Sementara itu, Direktur Perlindungan Tanaman Pangan Takdir Mulyadi menekankan perlunya mapping wilayah rawan banjir, kekeringan dan OPT MH 2021/2022 untuk komoditas padi, jagung dan kedelai sampai dengan level kabupaten/kota melalui SIKATAM TERPADU (https://katam.litbang.pertanian.go.id/.)

“Mapping daerah rawan ini disusun berdasarkan data serangan OPT/DPI dari Direktorat Perlindungan Tanaman Pangan dan data curah hujan dari BMKG, bisa dipakai sebagai dasar mulai tanam bagi para petani,” sebutnya.

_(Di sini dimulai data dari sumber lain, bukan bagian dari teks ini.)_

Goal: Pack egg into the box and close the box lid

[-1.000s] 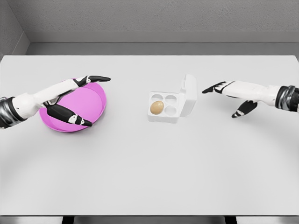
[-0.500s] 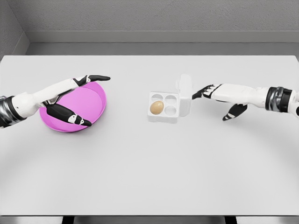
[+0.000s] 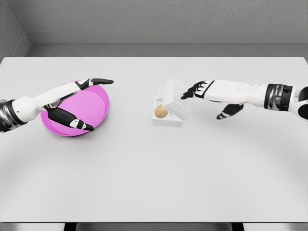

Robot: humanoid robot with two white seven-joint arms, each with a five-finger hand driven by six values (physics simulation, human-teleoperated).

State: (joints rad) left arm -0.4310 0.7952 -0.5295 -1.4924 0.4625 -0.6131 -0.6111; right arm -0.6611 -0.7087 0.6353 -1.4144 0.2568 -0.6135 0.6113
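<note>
Egg (image 3: 160, 111) sits in the front left cup of the white box (image 3: 168, 118), a little right of the middle of the frame. It is brown and only partly seen, since the lid (image 3: 174, 99) leans over the tray. The lid is tilted down toward the left, about half way shut, with its far edge still up in the air.

On the left side of the frame, the left hand (image 3: 72, 103) hovers over the pink bowl (image 3: 77, 115). Its fingers are spread wide and hold nothing. The thumb (image 3: 72, 120) points across the near rim of the bowl, and the long fingers (image 3: 98, 82) reach over the far rim. The white arm comes in from the left edge.

On the right side, the right hand (image 3: 204, 91) reaches in toward the box. Its fingers are spread and stretched out flat, not wrapped around anything. The black fingertips (image 3: 188, 94) are right at the raised right edge of the lid and seem to touch it. The thumb (image 3: 226, 111) hangs down below the palm, apart from the box.

All of it rests on a big white table (image 3: 154, 183). Behind the table, at the top of the frame, is a gray wall (image 3: 154, 19).
</note>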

Takdir juga mengingatkan perlunya mengoptimalkan Brigade La Nina (Brigade DPI-OPT), Brigade Alsin dan Tanam, Brigade Panen dan Serap Gabah Kostraling. Selain itu Bantuan alsin (pompa air, traktor, dryer, RMU) dan sarana pengendali OPT (Pestisida dan Handsprayer) yang telah dialokasikan ke daerah akan disiagakan di lokasi rawan tersebut.

"Yang perlu diwaspadai juga adalah serangan OPT pasca banjir, terutama serangan tikus," pungkas Takdir.